(What to produce) Each line from the one holding "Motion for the" to the end of the listing below must be given again exactly as it appears.

______________________________

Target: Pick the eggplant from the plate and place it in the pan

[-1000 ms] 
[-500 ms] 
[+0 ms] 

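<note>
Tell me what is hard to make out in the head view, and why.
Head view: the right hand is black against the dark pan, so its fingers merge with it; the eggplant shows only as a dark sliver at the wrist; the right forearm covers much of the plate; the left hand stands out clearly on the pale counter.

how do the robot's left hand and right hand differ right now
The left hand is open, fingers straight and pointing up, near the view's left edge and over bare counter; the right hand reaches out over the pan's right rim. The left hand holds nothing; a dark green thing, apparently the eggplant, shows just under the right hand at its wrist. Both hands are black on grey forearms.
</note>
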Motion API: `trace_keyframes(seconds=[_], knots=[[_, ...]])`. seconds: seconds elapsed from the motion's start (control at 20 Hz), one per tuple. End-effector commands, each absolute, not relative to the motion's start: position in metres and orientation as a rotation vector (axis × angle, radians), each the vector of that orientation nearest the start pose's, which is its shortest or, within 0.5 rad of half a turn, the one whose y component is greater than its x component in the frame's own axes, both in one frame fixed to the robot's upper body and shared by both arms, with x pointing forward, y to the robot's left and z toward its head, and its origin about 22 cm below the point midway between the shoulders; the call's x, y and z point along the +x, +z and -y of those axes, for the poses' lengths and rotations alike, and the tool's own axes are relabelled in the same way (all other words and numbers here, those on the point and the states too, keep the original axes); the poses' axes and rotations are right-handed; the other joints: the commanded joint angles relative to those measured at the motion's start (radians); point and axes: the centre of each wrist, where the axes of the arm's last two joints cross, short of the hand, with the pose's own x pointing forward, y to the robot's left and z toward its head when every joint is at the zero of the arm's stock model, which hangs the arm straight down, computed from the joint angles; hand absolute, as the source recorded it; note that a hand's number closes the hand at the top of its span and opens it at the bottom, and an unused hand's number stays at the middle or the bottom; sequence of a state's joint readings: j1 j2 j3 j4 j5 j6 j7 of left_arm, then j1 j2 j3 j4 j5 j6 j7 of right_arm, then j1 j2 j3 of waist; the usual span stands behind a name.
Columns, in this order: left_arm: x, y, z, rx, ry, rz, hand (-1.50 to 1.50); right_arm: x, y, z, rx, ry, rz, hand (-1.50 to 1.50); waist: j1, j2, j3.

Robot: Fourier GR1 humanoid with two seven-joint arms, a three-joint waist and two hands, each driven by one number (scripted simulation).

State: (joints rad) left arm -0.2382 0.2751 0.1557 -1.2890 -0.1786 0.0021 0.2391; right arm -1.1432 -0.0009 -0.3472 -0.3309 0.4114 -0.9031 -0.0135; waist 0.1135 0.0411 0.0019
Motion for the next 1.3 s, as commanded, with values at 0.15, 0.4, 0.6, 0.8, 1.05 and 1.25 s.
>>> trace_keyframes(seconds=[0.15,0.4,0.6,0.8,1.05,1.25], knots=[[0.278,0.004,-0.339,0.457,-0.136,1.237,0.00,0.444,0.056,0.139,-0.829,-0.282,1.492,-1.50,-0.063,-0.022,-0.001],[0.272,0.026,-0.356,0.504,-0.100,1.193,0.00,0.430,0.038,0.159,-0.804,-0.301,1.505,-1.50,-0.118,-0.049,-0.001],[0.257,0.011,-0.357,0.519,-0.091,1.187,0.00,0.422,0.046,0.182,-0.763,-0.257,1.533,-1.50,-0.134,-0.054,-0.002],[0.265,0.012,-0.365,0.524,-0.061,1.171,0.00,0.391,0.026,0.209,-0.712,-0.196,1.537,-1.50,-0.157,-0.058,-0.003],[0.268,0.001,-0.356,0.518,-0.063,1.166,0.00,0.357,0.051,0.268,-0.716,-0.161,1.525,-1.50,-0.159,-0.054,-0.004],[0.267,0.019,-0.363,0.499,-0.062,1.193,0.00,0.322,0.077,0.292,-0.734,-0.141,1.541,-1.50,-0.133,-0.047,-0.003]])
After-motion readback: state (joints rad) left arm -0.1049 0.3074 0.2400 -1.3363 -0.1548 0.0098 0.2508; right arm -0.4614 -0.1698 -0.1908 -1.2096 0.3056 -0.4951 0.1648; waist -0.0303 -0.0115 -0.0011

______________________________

(Result for this task)
Motion for the next 1.3 s, as commanded, with values at 0.15, 0.4, 0.6, 0.8, 1.05 and 1.25 s.
>>> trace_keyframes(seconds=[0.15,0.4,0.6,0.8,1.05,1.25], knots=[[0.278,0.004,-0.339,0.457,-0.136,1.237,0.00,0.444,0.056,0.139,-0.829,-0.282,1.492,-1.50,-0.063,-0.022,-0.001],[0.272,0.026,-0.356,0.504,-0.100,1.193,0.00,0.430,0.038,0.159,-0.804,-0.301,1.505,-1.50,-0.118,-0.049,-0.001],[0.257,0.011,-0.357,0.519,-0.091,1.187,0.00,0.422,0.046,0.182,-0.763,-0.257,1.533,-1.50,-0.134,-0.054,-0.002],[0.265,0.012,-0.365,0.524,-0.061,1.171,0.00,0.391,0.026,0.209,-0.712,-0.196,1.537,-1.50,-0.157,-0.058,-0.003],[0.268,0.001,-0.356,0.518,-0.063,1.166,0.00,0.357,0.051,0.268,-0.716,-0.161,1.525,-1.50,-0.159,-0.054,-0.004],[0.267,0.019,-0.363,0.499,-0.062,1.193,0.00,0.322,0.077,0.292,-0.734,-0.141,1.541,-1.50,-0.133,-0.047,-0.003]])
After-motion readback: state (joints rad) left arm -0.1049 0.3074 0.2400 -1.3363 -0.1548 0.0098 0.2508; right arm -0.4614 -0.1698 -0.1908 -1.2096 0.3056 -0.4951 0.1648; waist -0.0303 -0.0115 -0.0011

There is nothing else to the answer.